# Task to carry out
Search the entries for the string "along" and give the number of lines that hold it, nothing more.

# Information
______________________________

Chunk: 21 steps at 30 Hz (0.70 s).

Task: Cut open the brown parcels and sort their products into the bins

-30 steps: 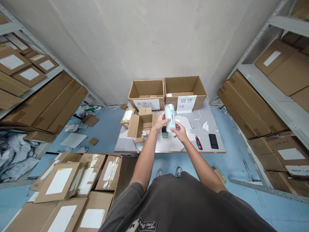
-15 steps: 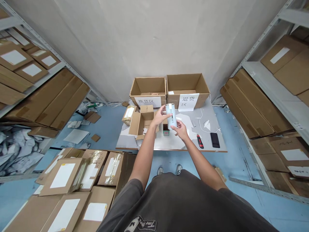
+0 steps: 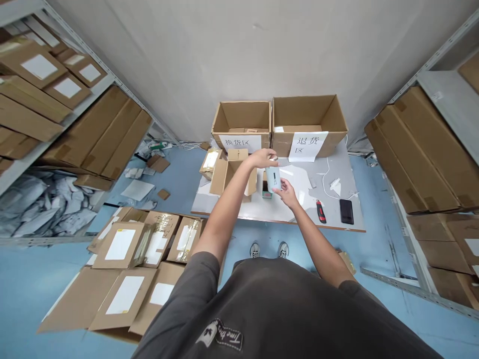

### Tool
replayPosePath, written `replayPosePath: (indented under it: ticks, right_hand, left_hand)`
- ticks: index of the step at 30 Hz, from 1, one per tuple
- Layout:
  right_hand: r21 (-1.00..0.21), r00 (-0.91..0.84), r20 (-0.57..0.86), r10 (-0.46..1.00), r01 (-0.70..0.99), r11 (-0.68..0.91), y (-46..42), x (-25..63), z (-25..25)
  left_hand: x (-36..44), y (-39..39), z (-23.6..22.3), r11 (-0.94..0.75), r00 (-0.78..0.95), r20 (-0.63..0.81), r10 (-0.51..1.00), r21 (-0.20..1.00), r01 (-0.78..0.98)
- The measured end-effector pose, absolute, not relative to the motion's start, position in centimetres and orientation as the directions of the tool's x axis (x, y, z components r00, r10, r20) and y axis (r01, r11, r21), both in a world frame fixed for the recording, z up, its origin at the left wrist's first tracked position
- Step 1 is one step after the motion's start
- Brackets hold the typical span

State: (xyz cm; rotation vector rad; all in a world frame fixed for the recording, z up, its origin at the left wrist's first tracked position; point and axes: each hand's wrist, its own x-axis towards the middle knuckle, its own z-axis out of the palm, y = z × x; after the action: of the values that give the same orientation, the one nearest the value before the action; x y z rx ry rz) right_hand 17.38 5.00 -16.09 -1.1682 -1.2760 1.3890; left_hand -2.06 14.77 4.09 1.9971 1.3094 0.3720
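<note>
A light blue tumbler (image 3: 273, 180) with dark lettering is held upright between my hands above the table. My left hand (image 3: 261, 158) grips its top rim from above, fingers closed round the lid end. Lower down, my right hand (image 3: 287, 192) has its fingers and thumb closed on the tumbler's base. Just behind and left of the tumbler stands a small open green box (image 3: 267, 194), partly hidden. An open cardboard carton (image 3: 218, 178) lies below my left forearm, its flaps spread. A small taped box (image 3: 209, 162) sits beside that carton.
Two large open boxes with paper signs, one left (image 3: 241, 112) and one right (image 3: 299, 107), stand at the table's back. A red-black utility knife (image 3: 321, 212), a phone (image 3: 346, 212) and a white cable (image 3: 326, 185) lie right. Stacked cartons (image 3: 123, 294) and shelves flank me.
My left hand has moved from the tumbler's side up onto its top. My right hand still holds the base. The camera view has shifted, so the table appears further right.
</note>
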Motion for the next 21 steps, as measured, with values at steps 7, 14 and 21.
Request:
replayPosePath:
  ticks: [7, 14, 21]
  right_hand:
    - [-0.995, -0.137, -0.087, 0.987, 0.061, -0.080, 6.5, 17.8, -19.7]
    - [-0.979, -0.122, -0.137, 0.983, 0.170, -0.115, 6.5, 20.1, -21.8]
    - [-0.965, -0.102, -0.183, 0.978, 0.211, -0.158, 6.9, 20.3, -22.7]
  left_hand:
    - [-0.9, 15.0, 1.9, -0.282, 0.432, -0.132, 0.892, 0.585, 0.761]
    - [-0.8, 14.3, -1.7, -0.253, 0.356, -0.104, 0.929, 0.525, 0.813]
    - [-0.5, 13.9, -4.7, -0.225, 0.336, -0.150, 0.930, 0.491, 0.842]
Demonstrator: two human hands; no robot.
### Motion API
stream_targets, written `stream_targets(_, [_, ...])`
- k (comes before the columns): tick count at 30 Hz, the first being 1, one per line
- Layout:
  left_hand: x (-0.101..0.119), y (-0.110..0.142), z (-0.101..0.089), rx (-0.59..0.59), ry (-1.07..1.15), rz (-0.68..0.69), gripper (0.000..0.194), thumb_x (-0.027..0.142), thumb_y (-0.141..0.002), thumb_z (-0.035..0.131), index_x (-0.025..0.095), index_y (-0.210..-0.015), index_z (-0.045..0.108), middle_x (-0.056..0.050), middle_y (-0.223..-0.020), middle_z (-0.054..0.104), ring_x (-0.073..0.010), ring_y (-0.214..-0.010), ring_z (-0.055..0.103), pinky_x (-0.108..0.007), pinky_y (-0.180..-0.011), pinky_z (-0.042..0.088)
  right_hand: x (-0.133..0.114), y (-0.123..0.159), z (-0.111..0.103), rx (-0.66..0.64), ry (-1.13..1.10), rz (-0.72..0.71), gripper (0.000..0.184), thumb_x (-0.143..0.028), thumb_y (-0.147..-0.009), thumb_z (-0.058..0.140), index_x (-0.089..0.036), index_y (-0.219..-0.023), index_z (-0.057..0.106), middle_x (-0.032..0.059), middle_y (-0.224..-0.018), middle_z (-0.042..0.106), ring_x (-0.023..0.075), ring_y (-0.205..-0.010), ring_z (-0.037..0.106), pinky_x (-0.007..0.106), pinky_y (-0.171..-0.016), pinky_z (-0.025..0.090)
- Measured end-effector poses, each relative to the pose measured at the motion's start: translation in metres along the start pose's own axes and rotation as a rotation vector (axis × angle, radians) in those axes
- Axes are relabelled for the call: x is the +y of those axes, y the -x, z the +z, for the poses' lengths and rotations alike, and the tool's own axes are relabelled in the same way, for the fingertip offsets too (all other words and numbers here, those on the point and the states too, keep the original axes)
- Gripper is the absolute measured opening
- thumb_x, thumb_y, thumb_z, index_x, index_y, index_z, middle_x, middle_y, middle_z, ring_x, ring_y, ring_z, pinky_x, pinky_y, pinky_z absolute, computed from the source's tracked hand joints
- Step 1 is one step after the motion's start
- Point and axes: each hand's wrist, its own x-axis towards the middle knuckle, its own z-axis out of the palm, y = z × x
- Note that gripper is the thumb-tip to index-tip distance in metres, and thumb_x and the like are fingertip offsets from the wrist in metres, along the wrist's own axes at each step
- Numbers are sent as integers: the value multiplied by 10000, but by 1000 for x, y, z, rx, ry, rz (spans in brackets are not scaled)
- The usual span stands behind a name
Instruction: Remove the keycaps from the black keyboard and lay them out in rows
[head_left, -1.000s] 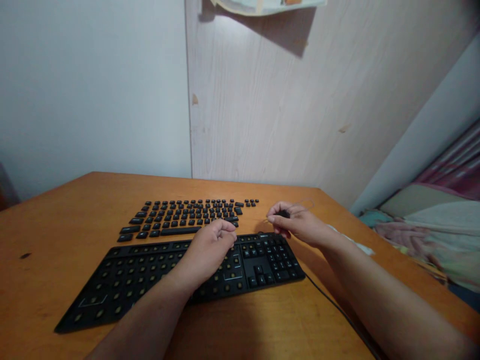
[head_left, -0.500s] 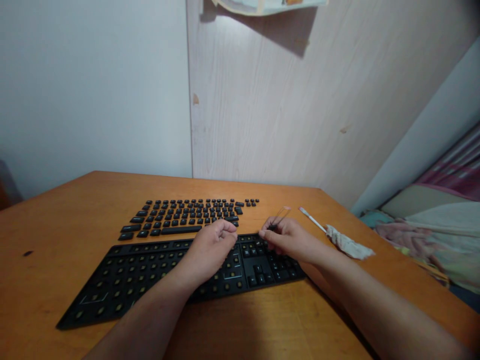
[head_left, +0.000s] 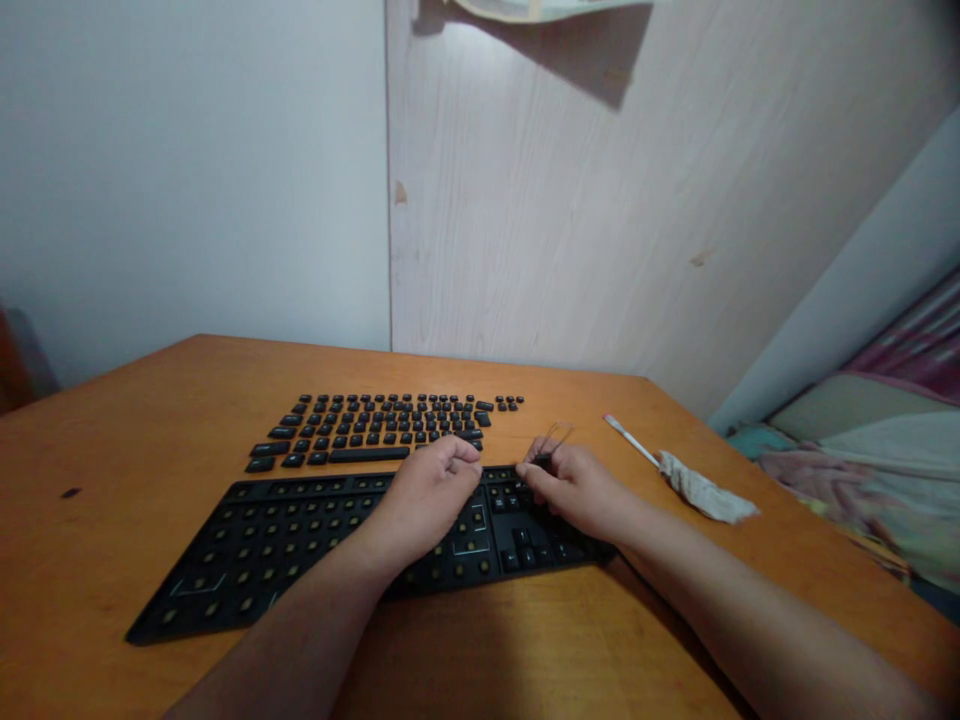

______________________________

# Reply
2